- **WHAT THIS TASK INVOLVES**:
Reproduce each record exactly.

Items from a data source

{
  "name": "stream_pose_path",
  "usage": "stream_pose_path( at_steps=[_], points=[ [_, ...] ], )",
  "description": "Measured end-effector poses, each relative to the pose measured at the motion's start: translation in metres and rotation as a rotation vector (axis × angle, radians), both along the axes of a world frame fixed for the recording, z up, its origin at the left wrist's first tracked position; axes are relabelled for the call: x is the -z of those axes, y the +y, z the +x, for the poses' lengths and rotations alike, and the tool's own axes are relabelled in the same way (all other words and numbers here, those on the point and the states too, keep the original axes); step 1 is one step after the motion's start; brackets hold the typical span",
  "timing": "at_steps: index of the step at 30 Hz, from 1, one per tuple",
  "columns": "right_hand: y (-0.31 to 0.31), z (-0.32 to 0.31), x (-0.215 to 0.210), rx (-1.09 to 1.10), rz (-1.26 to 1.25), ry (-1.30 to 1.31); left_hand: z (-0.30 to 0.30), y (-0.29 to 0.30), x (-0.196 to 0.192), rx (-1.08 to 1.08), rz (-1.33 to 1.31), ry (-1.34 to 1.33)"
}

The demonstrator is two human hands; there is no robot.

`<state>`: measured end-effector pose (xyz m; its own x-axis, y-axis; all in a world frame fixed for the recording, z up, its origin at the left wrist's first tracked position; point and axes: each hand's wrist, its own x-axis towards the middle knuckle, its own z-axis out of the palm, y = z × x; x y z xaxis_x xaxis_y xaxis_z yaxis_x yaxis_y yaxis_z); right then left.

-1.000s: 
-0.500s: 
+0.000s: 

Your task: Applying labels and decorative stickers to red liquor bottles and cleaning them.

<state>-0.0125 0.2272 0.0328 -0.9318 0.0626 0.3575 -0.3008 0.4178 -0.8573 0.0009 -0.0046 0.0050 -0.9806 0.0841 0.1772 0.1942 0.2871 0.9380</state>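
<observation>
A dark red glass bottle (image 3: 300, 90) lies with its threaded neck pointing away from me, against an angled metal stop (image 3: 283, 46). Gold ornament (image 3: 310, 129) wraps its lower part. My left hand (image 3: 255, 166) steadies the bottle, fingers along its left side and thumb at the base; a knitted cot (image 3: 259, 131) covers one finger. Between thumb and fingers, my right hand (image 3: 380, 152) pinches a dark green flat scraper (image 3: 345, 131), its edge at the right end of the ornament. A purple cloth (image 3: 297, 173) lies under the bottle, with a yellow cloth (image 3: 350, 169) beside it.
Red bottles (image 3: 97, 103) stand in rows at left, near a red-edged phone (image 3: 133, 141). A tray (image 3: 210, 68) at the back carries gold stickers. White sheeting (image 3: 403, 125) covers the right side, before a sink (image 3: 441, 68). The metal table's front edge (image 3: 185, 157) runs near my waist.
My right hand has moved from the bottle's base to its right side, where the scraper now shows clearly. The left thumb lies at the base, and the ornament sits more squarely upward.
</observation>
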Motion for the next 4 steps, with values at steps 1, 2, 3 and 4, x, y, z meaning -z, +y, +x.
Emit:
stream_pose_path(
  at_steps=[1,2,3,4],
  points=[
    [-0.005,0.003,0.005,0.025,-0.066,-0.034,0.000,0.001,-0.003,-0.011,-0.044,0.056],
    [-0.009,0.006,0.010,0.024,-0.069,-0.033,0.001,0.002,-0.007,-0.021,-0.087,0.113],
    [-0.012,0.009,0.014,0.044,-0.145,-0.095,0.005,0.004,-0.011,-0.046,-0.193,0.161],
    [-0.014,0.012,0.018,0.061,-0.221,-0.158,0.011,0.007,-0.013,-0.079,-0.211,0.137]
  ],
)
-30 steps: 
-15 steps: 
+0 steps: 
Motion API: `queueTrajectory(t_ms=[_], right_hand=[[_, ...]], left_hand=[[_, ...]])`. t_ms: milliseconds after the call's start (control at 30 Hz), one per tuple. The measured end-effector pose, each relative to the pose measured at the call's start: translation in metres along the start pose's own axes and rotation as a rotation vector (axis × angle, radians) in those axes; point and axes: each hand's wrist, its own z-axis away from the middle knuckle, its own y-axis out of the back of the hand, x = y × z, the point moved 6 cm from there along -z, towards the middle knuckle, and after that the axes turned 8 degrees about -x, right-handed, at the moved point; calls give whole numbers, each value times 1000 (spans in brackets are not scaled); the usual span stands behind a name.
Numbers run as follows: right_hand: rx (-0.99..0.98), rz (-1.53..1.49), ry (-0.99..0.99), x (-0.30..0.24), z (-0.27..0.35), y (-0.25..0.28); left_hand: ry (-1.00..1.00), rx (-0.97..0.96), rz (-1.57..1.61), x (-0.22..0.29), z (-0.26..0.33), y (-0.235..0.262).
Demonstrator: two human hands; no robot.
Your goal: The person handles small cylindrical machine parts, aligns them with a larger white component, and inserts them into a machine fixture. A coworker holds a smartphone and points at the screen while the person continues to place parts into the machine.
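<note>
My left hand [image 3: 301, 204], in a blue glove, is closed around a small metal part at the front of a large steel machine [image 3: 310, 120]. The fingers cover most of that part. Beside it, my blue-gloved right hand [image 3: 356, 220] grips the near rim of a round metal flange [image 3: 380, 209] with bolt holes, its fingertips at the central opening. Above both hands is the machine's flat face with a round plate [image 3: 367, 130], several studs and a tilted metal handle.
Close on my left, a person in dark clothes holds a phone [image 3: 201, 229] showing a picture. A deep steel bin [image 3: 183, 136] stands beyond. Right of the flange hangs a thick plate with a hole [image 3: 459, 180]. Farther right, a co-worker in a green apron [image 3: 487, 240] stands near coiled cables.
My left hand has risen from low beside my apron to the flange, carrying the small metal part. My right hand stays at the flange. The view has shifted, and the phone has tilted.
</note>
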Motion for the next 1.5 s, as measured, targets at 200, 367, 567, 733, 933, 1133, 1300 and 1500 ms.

- **ANSWER TO THIS TASK**:
{
  "name": "stream_pose_path",
  "usage": "stream_pose_path( at_steps=[_], points=[ [_, ...] ], )",
  "description": "Measured end-effector poses, each relative to the pose measured at the motion's start: translation in metres and rotation as a rotation vector (axis × angle, radians), both along the axes of a world frame fixed for the recording, z up, its origin at the left wrist's first tracked position; axes are relabelled for the call: x is the -z of those axes, y the +y, z the +x, for the poses' lengths and rotations alike, and the tool's own axes are relabelled in the same way (all other words and numbers here, those on the point and the states too, keep the original axes); step 1 is one step after the motion's start; brackets hold the typical span",
  "timing": "at_steps: index of the step at 30 Hz, from 1, one per tuple",
  "columns": "right_hand: y (-0.31 to 0.31), z (-0.32 to 0.31), x (-0.215 to 0.210), rx (-1.09 to 1.10), rz (-1.26 to 1.25), ry (-1.30 to 1.31); left_hand: z (-0.30 to 0.30), y (-0.29 to 0.30), x (-0.196 to 0.192), rx (-1.08 to 1.08), rz (-1.33 to 1.31), ry (-1.34 to 1.33)"
}

The demonstrator is two human hands; there is no robot.

`<state>`: measured end-effector pose (xyz m; its own x-axis, y-axis; all in a world frame fixed for the recording, z up, its origin at the left wrist's first tracked position; point and axes: each hand's wrist, its own x-axis towards the middle knuckle, its own z-axis out of the palm, y = z × x; x y z xaxis_x xaxis_y xaxis_z yaxis_x yaxis_y yaxis_z); right then left.

-1.000s: 
-0.500s: 
+0.000s: 

Your task: Applying labels and decorative stickers to red liquor bottles and cleaning them.

<state>-0.0125 0.2272 0.0328 -0.9318 0.0626 0.3575 -0.3008 0.4178 -0.8573 0.0009 -0.0046 0.0050 -0.9806 0.0841 0.1772 0.1942 0.2871 0.9380</state>
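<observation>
A dark red glass bottle (image 3: 300, 90) lies with its threaded neck pointing away from me, against an angled metal stop (image 3: 283, 46). Gold ornament (image 3: 310, 129) wraps its lower part. My left hand (image 3: 255, 166) steadies the bottle, fingers along its left side and thumb at the base; a knitted cot (image 3: 259, 131) covers one finger. Between thumb and fingers, my right hand (image 3: 380, 152) pinches a dark green flat scraper (image 3: 345, 131), its edge at the right end of the ornament. A purple cloth (image 3: 297, 173) lies under the bottle, with a yellow cloth (image 3: 350, 169) beside it.
Red bottles (image 3: 97, 103) stand in rows at left, near a red-edged phone (image 3: 133, 141). A tray (image 3: 210, 68) at the back carries gold stickers. White sheeting (image 3: 403, 125) covers the right side, before a sink (image 3: 441, 68). The metal table's front edge (image 3: 185, 157) runs near my waist.
My right hand has moved from the bottle's base to its right side, where the scraper now shows clearly. The left thumb lies at the base, and the ornament sits more squarely upward.
</observation>
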Motion for the next 4 steps, with values at steps 1, 2, 3 and 4, x, y, z meaning -z, +y, +x.
Emit:
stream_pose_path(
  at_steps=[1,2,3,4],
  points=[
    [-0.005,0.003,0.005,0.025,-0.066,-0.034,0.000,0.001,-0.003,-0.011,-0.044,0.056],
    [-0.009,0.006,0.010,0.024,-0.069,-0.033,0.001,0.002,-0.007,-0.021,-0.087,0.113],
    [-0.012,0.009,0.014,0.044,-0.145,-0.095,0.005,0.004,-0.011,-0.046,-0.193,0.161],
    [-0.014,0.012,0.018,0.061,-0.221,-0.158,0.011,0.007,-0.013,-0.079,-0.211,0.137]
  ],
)
-30 steps: 
-15 steps: 
+0 steps: 
Motion API: `queueTrajectory(t_ms=[_], right_hand=[[_, ...]], left_hand=[[_, ...]])`. t_ms: milliseconds after the call's start (control at 30 Hz), one per tuple. The measured end-effector pose, each relative to the pose measured at the call's start: translation in metres along the start pose's own axes and rotation as a rotation vector (axis × angle, radians) in those axes; point and axes: each hand's wrist, its own z-axis away from the middle knuckle, its own y-axis out of the back of the hand, x = y × z, the point moved 6 cm from there along -z, towards the middle knuckle, and after that the axes turned 8 degrees about -x, right-handed, at the moved point; calls give whole numbers, each value times 1000 (spans in brackets are not scaled); the usual span stands behind a name.
Numbers run as follows: right_hand: rx (-0.99..0.98), rz (-1.53..1.49), ry (-0.99..0.99), x (-0.30..0.24), z (-0.27..0.35), y (-0.25..0.28); left_hand: ry (-1.00..1.00), rx (-0.97..0.96), rz (-1.57..1.61), x (-0.22..0.29), z (-0.26..0.33), y (-0.235..0.262).
Demonstrator: two human hands; no robot.
Your goal: The person handles small cylindrical machine parts, aligns them with a larger white component, and inserts them into a machine fixture. A coworker holds a smartphone and points at the screen while the person continues to place parts into the machine.
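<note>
My left hand [image 3: 301, 204], in a blue glove, is closed around a small metal part at the front of a large steel machine [image 3: 310, 120]. The fingers cover most of that part. Beside it, my blue-gloved right hand [image 3: 356, 220] grips the near rim of a round metal flange [image 3: 380, 209] with bolt holes, its fingertips at the central opening. Above both hands is the machine's flat face with a round plate [image 3: 367, 130], several studs and a tilted metal handle.
Close on my left, a person in dark clothes holds a phone [image 3: 201, 229] showing a picture. A deep steel bin [image 3: 183, 136] stands beyond. Right of the flange hangs a thick plate with a hole [image 3: 459, 180]. Farther right, a co-worker in a green apron [image 3: 487, 240] stands near coiled cables.
My left hand has risen from low beside my apron to the flange, carrying the small metal part. My right hand stays at the flange. The view has shifted, and the phone has tilted.
</note>
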Motion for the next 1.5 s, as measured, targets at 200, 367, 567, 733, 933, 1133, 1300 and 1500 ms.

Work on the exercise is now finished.